We found out this afternoon that Little Two is a girl!
So this poster I created earlier was uploaded onto Facebook to make the grand announcement.
Worked pretty well ;)
Our little family of four will be completed with a little girl named Evangeline come March next year.
I think I'm still coming to terms with the news, but am super excited to finally know the gender of Little Two.
Throughout this pregnancy so far, my basic intuition always told me that it would be a girl.
But I was in a kind of denial and just kept telling and convincing myself that it's a boy because I just feel more comfortable with boys!
I guess we should never ignore that mother's instincts :p
I think I'm still a little bit scared about having a daughter.
Just a little scared that she would have to experience the world the way I did while I was growing up and I really don't want that for her.
I don't wish my experiences upon anyone, let alone my own little girl.
So I guess it is up to us, her parents and her family, to guide her well and prepare her for the world.
It will be okay.
I'll be sure of it.
But I'm human and no human being is without fears right?
Just being real here.
Nevertheless, I AM excited, and over-the-moon happy to know that we're having a little girl.

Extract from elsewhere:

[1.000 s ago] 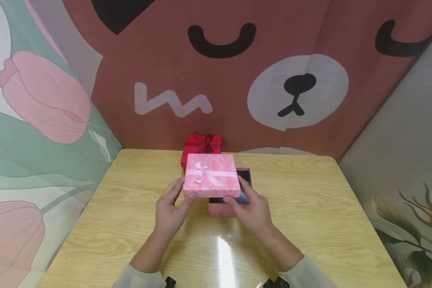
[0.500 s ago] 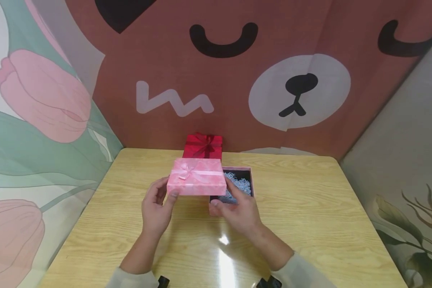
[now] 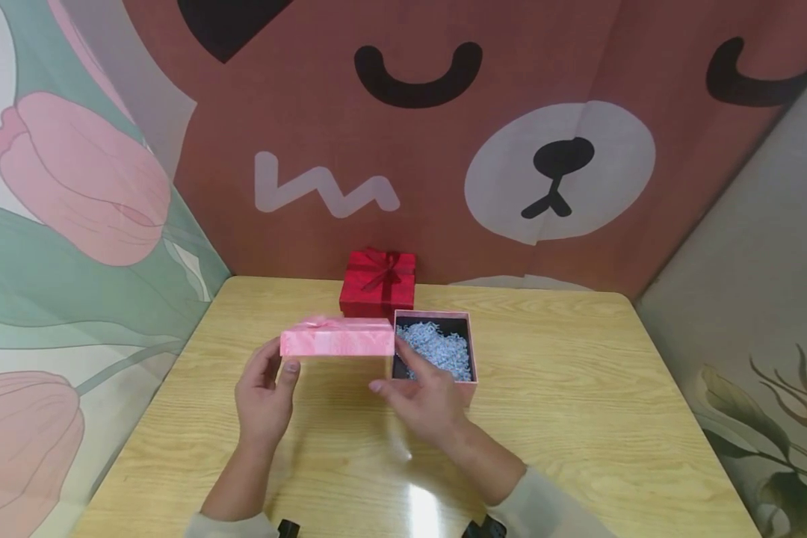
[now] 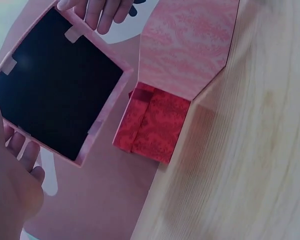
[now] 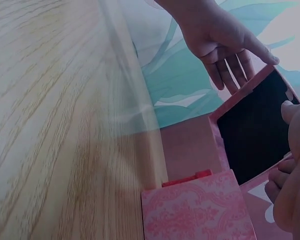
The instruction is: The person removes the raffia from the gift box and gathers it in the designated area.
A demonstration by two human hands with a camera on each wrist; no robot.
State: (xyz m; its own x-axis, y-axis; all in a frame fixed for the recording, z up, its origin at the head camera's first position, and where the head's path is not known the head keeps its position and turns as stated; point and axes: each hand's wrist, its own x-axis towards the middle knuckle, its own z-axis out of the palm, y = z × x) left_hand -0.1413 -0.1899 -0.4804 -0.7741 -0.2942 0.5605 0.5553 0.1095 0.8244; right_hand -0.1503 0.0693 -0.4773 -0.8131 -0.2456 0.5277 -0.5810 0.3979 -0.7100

Either way, boy or girl, our family would have been completed.
But perhaps this way, no one will ever question us about our decision to stop at two.
After all, what more can we ask for right? ;)
Oh my god.
A little girl.
I'm having a daughter.
Wow.
Just yesterday, Jude came home from work and told me that he just has this feeling that we're having a girl.

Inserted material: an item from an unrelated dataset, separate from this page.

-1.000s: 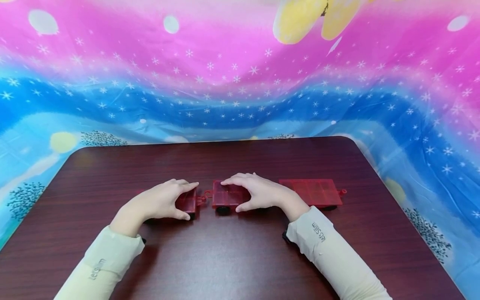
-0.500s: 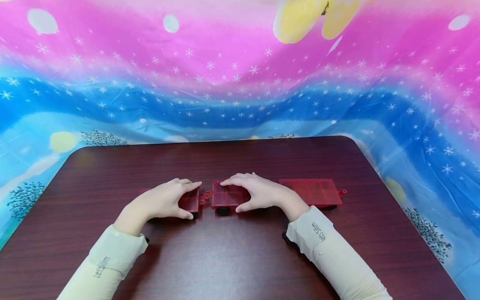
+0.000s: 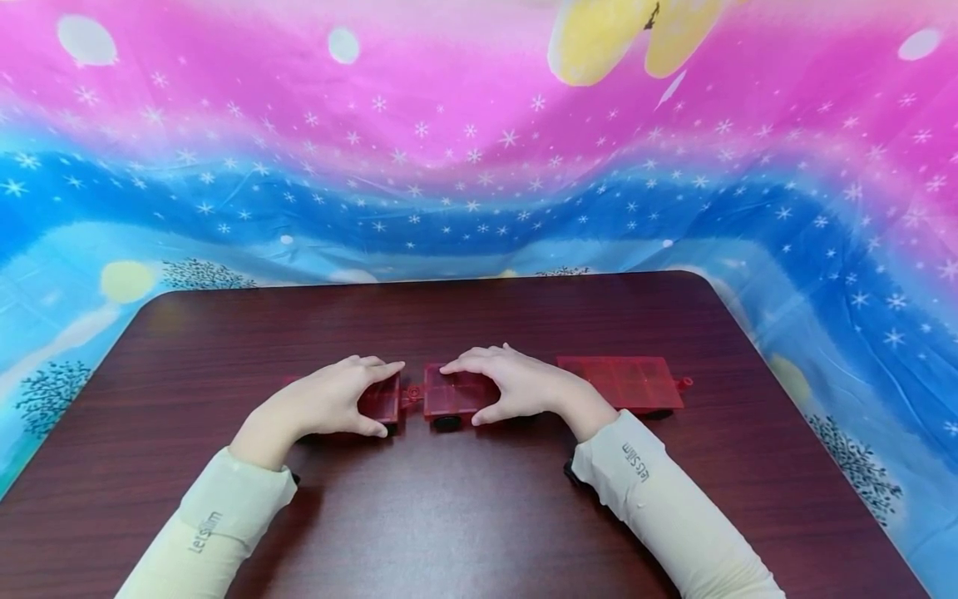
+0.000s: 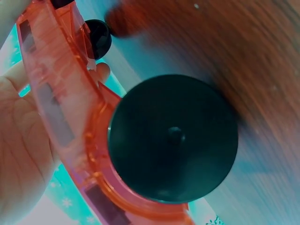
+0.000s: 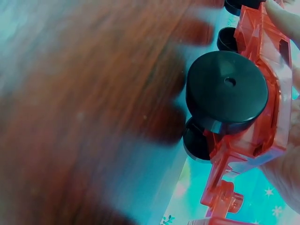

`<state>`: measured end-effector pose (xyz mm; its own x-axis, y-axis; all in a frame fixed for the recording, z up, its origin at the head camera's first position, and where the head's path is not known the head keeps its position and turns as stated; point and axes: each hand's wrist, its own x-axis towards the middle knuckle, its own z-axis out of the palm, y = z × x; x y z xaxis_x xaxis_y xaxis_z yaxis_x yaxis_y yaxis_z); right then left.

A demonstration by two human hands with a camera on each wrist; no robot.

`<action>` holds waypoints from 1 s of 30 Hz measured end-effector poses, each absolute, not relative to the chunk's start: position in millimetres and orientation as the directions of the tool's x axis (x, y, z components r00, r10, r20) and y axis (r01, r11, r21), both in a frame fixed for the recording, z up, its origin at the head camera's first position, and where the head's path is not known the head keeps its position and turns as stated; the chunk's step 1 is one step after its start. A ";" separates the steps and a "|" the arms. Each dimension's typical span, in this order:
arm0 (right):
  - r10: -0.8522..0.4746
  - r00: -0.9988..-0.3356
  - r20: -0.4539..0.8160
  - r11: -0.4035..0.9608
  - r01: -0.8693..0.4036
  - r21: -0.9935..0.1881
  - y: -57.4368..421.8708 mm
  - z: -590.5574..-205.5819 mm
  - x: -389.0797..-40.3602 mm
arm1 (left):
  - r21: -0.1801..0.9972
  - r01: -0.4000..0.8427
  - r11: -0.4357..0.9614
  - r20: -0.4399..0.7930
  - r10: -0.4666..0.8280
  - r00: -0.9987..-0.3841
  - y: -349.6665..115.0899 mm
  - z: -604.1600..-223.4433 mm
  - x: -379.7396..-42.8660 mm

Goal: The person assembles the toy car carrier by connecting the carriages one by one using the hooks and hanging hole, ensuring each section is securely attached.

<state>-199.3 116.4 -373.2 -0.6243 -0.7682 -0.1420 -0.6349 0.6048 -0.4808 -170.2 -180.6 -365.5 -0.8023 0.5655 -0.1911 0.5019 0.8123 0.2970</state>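
Observation:
In the head view my left hand (image 3: 322,401) grips a red see-through toy wagon (image 3: 383,401) from above, thumb on the near side and fingers on the far side. My right hand (image 3: 527,383) holds a second red wagon (image 3: 453,395) the same way, just to the right. Between them, the small red coupling pieces (image 3: 412,394) of both wagons overlap. The left wrist view shows a black wheel (image 4: 173,138) up close under the red body. Several black wheels (image 5: 227,89) and a red coupling arm (image 5: 220,197) appear in the right wrist view.
A third red stretch of wagon (image 3: 629,383) extends right of the right wrist, with a small ring (image 3: 684,383) at its end. All stand on a dark brown wooden table (image 3: 449,516). Behind hangs a pink and blue patterned cloth (image 3: 479,183).
My left hand has shifted slightly right with its wagon, narrowing the gap until the coupling pieces overlap. The right hand and its wagon stay almost where they were.

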 end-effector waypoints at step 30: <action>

No logic, no basis, just a feeling.
So he simply brushed it off.
I think he was in denial too.
So I told him that I felt the same way.
Somehow I could never imagine us having an Everett.

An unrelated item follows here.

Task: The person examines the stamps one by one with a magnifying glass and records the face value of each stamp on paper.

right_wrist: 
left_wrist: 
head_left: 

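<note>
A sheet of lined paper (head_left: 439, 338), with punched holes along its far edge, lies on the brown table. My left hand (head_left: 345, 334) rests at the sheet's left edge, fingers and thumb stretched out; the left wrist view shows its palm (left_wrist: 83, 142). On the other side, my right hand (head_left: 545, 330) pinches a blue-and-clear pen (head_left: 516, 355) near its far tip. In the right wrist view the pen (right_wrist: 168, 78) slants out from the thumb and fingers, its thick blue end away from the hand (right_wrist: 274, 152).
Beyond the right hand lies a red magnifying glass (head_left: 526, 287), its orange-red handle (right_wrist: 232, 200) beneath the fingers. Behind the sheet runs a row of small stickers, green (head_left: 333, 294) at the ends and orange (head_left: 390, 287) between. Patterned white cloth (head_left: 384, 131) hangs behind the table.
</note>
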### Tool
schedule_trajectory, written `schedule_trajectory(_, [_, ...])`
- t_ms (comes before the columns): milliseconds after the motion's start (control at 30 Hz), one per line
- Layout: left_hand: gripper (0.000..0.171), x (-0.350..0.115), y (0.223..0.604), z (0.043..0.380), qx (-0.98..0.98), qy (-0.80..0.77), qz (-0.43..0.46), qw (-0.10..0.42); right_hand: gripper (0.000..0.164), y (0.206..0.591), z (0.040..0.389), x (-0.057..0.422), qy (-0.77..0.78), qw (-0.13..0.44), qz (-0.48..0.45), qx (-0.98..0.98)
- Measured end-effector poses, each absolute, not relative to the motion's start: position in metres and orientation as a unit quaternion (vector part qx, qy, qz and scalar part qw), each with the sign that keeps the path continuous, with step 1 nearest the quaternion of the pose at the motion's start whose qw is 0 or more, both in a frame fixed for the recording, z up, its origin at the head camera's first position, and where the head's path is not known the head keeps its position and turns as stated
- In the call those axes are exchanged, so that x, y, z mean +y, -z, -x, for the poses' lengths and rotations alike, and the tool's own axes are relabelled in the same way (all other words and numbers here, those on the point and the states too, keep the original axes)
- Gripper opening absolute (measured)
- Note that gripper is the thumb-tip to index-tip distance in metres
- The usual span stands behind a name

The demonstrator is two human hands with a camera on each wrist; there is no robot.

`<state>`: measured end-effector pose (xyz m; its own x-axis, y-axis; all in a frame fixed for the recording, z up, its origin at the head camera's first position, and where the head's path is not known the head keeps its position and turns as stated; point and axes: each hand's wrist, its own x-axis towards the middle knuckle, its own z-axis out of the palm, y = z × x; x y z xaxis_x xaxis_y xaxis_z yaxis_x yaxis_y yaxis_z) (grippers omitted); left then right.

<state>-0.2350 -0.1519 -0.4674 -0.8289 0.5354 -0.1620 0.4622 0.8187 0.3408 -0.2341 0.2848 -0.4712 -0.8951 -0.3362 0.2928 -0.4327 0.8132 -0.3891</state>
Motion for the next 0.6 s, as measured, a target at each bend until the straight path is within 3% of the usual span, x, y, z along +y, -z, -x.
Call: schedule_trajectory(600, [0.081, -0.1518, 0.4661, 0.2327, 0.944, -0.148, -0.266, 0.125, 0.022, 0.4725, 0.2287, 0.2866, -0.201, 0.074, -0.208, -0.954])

But I totally imagined an Evie.
Xander and Evie. Evie and Xander.
Alexander and Evangeline.
A & E.
Accident & Emergency?!
LOL.
Besides the gender, we saw that Evie appears to be perfectly healthy and beautiful.
Perfect little fingers and toes.
Spine.
Legs.
Arms.
Brain.
Heart.
Everything.
And for that I am SUPER grateful.
Just look at this gorgeous little face.

Actually, I think this face looks exactly like Xander's did at the same gestational age too :p
The only small little thing that came up was that my placenta appears to be quite low-lying, only about 2 centimetres clear of my cervix so that will likely have to be followed up with another ultrasound at 32 weeks according to the radiologist.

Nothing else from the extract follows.